• [Task statement] Filter the records down to the lines that hold the word "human", and copy each of those lines.

• [Data to use]
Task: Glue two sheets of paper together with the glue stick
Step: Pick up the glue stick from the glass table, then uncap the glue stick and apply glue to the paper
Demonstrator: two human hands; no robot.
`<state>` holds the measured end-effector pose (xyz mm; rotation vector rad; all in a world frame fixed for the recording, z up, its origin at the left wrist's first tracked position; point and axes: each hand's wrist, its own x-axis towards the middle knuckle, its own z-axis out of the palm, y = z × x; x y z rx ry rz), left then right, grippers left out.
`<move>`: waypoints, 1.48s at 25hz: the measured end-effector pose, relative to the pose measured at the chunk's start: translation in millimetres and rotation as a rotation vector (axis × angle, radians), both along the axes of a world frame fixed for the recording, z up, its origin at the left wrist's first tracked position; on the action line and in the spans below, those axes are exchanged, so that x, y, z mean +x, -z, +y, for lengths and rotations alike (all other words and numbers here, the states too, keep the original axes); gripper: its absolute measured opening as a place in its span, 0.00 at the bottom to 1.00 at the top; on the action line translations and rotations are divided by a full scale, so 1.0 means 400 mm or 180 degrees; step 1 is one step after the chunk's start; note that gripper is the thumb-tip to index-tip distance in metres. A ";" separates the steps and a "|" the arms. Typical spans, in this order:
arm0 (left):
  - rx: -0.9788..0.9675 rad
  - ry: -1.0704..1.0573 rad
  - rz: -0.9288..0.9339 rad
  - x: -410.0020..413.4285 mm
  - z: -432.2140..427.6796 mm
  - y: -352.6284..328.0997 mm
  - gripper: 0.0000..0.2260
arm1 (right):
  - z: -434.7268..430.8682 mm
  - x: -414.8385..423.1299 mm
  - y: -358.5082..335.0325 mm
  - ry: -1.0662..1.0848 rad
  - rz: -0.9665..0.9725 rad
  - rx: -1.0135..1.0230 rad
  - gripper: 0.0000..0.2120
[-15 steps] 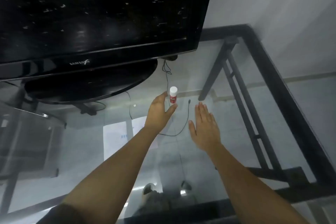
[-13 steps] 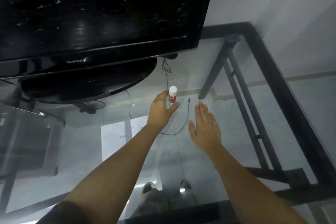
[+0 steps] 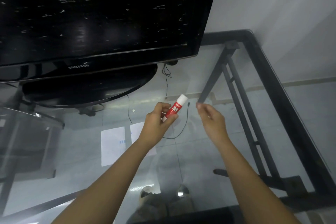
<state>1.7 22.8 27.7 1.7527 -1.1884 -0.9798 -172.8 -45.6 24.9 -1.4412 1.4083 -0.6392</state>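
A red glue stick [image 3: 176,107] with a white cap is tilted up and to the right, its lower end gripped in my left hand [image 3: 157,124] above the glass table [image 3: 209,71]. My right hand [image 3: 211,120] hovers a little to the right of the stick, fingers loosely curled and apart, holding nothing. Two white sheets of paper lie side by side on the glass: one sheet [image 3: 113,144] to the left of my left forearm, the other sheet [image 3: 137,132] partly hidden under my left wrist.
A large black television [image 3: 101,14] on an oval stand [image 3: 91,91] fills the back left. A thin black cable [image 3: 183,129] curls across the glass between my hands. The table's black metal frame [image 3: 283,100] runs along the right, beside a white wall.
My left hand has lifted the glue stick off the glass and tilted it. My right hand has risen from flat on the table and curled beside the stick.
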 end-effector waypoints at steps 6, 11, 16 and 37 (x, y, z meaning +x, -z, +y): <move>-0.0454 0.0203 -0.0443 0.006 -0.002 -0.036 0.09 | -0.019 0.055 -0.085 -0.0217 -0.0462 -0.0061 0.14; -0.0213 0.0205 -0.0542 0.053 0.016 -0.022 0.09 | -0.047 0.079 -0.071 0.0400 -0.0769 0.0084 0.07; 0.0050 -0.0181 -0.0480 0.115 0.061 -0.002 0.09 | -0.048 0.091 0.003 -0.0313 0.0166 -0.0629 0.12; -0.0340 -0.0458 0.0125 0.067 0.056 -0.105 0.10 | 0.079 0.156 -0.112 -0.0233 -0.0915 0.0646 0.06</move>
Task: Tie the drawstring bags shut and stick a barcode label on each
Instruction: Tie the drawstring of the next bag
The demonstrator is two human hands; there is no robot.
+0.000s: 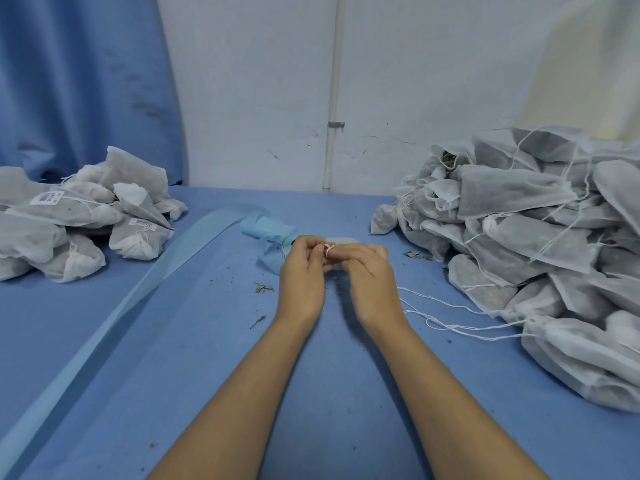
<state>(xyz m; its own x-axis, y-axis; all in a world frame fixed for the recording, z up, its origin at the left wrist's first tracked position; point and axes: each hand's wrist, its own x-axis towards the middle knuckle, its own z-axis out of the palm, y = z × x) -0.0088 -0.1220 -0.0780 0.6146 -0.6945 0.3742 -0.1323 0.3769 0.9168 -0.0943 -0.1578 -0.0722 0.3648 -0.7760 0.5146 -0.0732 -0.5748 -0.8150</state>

• [Response below]
Demonstrator: two human hands; no robot.
The demonstrator is two human hands; there is no robot.

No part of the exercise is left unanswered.